**Work request:** Exactly the lines from the start of the data below through the line containing "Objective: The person" must be returned, and no others.
=====
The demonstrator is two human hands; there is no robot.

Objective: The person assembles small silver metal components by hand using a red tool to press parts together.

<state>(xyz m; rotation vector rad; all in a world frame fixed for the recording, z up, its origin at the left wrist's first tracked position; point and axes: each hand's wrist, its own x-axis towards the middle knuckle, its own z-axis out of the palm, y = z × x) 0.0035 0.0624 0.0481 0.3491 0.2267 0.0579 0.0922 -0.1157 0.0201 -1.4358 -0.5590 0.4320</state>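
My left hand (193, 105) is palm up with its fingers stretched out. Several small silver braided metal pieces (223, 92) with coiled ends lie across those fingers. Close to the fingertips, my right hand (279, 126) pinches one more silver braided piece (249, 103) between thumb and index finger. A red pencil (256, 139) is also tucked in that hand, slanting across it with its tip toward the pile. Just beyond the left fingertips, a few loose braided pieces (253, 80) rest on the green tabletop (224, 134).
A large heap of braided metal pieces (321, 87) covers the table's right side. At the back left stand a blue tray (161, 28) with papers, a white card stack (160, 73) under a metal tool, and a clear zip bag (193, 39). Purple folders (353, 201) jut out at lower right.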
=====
**Solved problem:**
The demonstrator is two human hands; there is no robot.

Objective: The person assembles small silver metal components by hand using a red tool to press parts together.

The work on this exercise has been finished.